Basically, I have a problem in which I have two arrays of length L: a data array (let's call it D), representing my actual data, and a validity array (called here V), with boolean values, saying which of these values are valid.

For instance, imagine I have:

D = [10, 20, 40, 1000, 2000, -1000, 50, 20, 1000]
V = [1, 1, 1, 0, 0, 0, 1, 1, 0]

In this case, my V array indicates that values on indexes 3, 4, 5 and 8 are invalid.

For each of these indexes, I want to replace the corresponding data values D[i] with the closest valid data.
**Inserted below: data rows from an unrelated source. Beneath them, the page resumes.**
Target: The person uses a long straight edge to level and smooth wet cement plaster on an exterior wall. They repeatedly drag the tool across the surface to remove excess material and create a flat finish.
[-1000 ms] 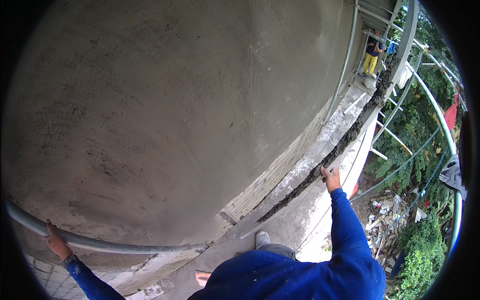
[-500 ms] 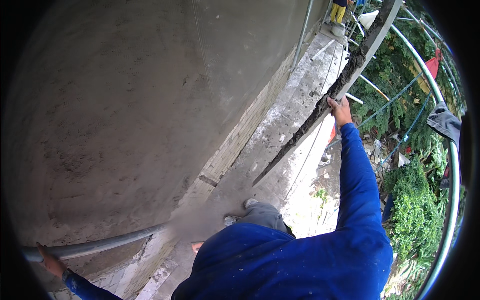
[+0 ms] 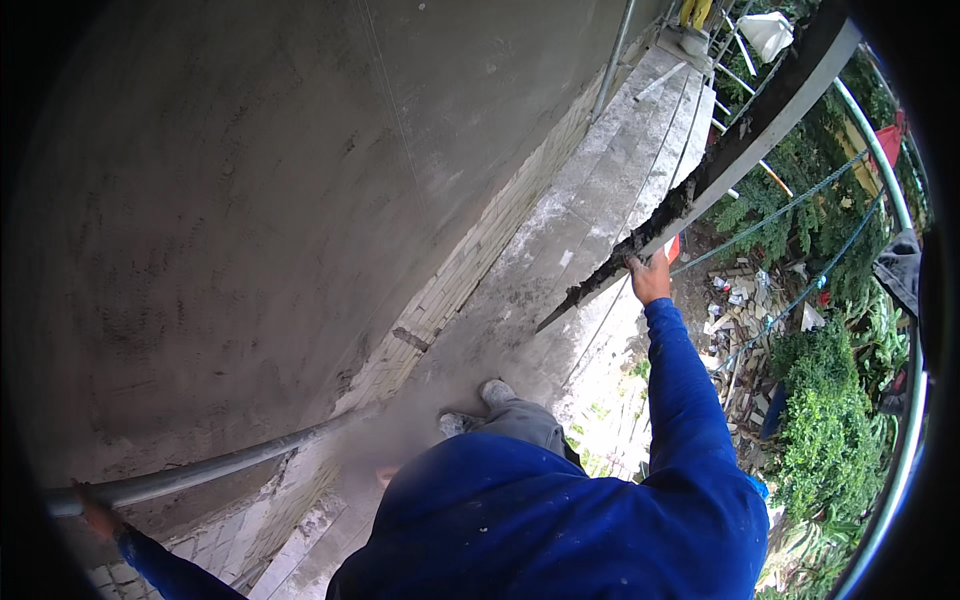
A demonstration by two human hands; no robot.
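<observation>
A long grey straightedge point(image 3: 745, 160) slants from the top right toward the plank walkway, with dark wet mortar caked along its edge. My right hand point(image 3: 650, 276) is closed around it near its lower end, thumb on the mortar side. That pointed end hangs over the walkway. At the far lower left, my left hand point(image 3: 98, 512) holds a grey metal pipe point(image 3: 225, 463) that runs along the wall. Its fingers are partly hidden behind the pipe. The plastered wall point(image 3: 230, 230) fills the left side, grey and rough in patches.
The narrow plank walkway point(image 3: 590, 205) runs beside the wall, with my shoes on it. Beyond its right edge lie a drop, rubble point(image 3: 745, 330) and green bushes point(image 3: 825, 420). A curved pipe rail point(image 3: 905, 400) and blue ropes point(image 3: 800, 200) bound the right. Someone in yellow trousers point(image 3: 697, 12) stands far off.
My right hand has come down and left with the straightedge and now grips it closer to its lower end. My left hand stays on the pipe.
</observation>
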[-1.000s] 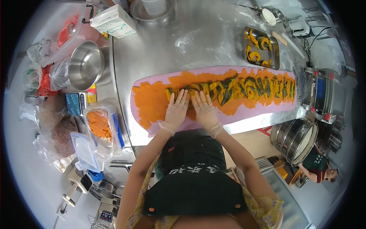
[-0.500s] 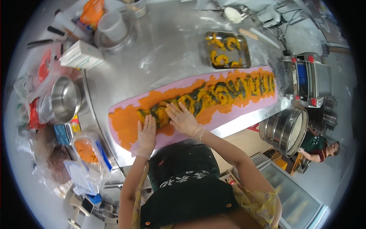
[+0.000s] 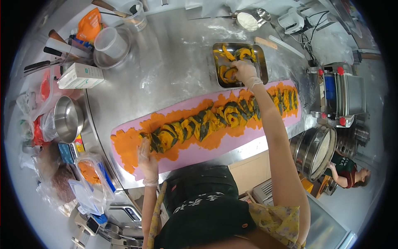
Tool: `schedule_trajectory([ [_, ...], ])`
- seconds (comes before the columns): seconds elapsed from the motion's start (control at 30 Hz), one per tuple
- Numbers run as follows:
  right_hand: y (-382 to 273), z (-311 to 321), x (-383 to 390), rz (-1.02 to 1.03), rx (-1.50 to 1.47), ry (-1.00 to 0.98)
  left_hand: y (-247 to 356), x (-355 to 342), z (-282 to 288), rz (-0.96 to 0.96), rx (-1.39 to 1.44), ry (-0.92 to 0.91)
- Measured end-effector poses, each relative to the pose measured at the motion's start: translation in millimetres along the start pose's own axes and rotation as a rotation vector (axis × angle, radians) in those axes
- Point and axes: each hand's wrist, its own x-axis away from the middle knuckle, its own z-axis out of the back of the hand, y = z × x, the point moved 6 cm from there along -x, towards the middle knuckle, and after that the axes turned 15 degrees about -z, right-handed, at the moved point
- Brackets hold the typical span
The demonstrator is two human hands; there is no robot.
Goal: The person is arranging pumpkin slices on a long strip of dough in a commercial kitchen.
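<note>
A long sheet of pink dough (image 3: 182,164) lies across the steel table, spread with a rough-edged orange paste (image 3: 124,145). Along its middle runs a row of cooked pumpkin slices (image 3: 232,116) with yellow flesh and dark green skin. My left hand (image 3: 147,164), in a clear glove, rests at the left end of that row, its fingers stretched out against the last slices. Over the far right of the table, my gloved right hand (image 3: 246,74) reaches into a metal tray (image 3: 265,68), fingers closed on a pumpkin slice (image 3: 228,74). More slices lie around it in the tray.
A white carton (image 3: 83,76) and a plastic tub in a metal bowl (image 3: 111,43) stand back left. A steel bowl (image 3: 68,118) and bagged orange paste (image 3: 89,172) are at the left. Right are a roller machine (image 3: 342,93), a drum sieve (image 3: 315,151) and a co-worker (image 3: 348,170).
My right hand has left the pumpkin row and moved far right into the tray. My left hand has shifted slightly left and nearer me along the row's end.
</note>
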Motion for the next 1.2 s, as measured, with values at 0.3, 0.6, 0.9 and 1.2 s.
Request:
schedule_trajectory([
  [0.3, -40, -13, 23, -0.217, -0.231, 0.042, -28, 41, 21, 0.37, 0.188, 0.184],
  [0.6, -42, -5, 11, -0.262, -0.075, 0.123, -37, 39, 44, 0.257, 0.176, 0.164],
  [0.9, -146, 10, 139, -0.21, -1.28, -0.666, -77, 52, 59, 0.366, 0.25, 0.207],
  [1.2, -342, -126, 285, -0.037, -1.053, -0.61, -87, 24, 57, 0.025, 0.046, 0.068],
])
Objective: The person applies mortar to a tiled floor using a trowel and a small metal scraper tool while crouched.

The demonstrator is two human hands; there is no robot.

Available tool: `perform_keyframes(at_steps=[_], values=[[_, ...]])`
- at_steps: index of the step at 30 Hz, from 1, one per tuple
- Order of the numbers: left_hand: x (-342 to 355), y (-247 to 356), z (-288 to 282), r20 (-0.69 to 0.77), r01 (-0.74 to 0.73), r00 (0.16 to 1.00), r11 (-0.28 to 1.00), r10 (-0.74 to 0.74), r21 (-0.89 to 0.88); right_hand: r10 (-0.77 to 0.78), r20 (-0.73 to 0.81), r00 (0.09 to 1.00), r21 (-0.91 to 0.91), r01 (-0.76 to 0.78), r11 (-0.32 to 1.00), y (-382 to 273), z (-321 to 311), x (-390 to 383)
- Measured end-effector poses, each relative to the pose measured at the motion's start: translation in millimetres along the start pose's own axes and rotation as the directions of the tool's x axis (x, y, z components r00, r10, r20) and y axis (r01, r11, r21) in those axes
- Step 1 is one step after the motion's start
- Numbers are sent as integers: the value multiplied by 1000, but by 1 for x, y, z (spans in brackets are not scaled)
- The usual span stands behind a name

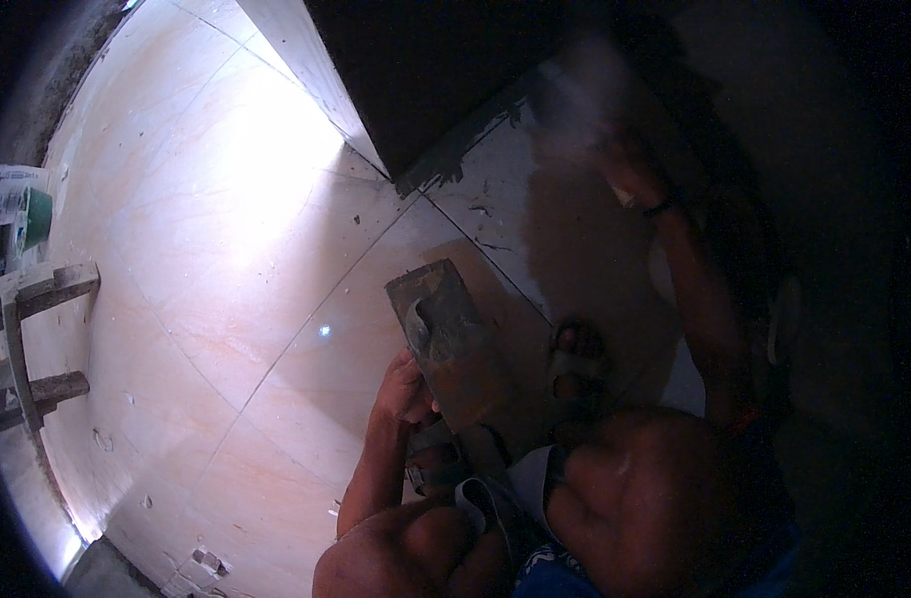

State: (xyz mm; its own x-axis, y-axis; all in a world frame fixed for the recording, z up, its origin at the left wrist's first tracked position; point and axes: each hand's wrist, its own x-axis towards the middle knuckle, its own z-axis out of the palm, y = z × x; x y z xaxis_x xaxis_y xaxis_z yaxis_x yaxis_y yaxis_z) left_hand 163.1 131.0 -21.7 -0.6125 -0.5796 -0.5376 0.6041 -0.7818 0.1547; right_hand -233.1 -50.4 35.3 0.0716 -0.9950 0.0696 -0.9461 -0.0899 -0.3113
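Observation:
My left hand [405, 391] is closed on the near left edge of a flat rectangular board [465, 384]. A small lump of grey paste [437, 324] sits on the board's upper part, which is smeared grey. The board is held over the floor in front of my knees. My right hand [630, 169], with a dark band at the wrist, reaches forward to the right, near the foot of the dark wall [445, 80]. Shadow and blur hide its fingers, and I cannot make out whether it holds anything.
Pale floor tiles [276, 299] with dark joints and small crumbs spread around me. A lit wall end [321, 90] juts in at the top. Dark smears [440, 177] mark the wall's foot. At the left stand a wooden frame [47, 289] and a green container [37, 217]. My sandalled feet are below.

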Motion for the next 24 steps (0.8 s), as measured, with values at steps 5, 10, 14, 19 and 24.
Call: perform_keyframes(at_steps=[5, 10, 14, 19, 24], values=[[5, -4, 4, 41, -1, 999, 999, -1, 34, -225, -137, 965, -150, 204, 967, 26, 6, -3], [1, -3, 16, -60, -27, 998, 991, 35, 133, -187, -126, 974, -26, 186, 982, -13, 0, -7], [2, -4, 8, -53, -26, 998, 987, 35, 159, -135, -45, 990, 11, 136, 991, -34, -11, -8], [-2, -1, 8, -51, -34, 998, 989, 42, 147, -45, 121, 992, 67, 37, 997, -42, 2, -13], [0, -3, 9, -30, -33, 999, 992, 37, 121, 147, 208, 967, 132, -177, 975, -105, -24, -29]])
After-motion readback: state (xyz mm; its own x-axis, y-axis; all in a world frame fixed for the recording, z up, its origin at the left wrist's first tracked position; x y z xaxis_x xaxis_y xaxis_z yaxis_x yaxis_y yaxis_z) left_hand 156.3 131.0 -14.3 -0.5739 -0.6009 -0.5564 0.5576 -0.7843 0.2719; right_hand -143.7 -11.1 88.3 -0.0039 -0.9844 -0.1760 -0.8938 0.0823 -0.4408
So, my index finding function would give: f(V) = [0, 1, 2, 2, 2, 6, 6, 7, 7]
(or f(V) = [0, 1, 2, 2, 6, 6, 6, 7, 7], doesn't really matter)

In this case, I could correct my D array with:

D[i] = D[f(V)]

And get:

D = [10, 20, 40, 40, 40, 50, 50, 20, 20]

Is something like this implemented in Python? If not, how could I implement this easily?

CodePudding user response:

You can use pandas and interpolate:

df = pd.DataFrame({'D': D, 'V': V})
D2 = (df['D']
     .mask(df['V'].eq(0))
     .interpolate(method='nearest')
     .ffill(downcast='infer')
     .tolist()
     )

output: [10, 20, 40, 40, 40, 50, 50, 20, 20]

CodePudding user response:

If you are willing to use numpy, that can be done pretty concisely (although this involves a O(m*k) implicit loop, with m and k the number of valid and invalid indices):

import numpy as np

d = np.array(D)
v = np.array(V, dtype=bool)
diff = np.abs(d[~v, None] - d[None, v])
out = np.arange(len(d))
out[~v] = np.nonzero(v)[0][np.argmin(diff, axis=1)]

>>> out
array([0, 1, 2, 6, 6, 0, 6, 7, 6])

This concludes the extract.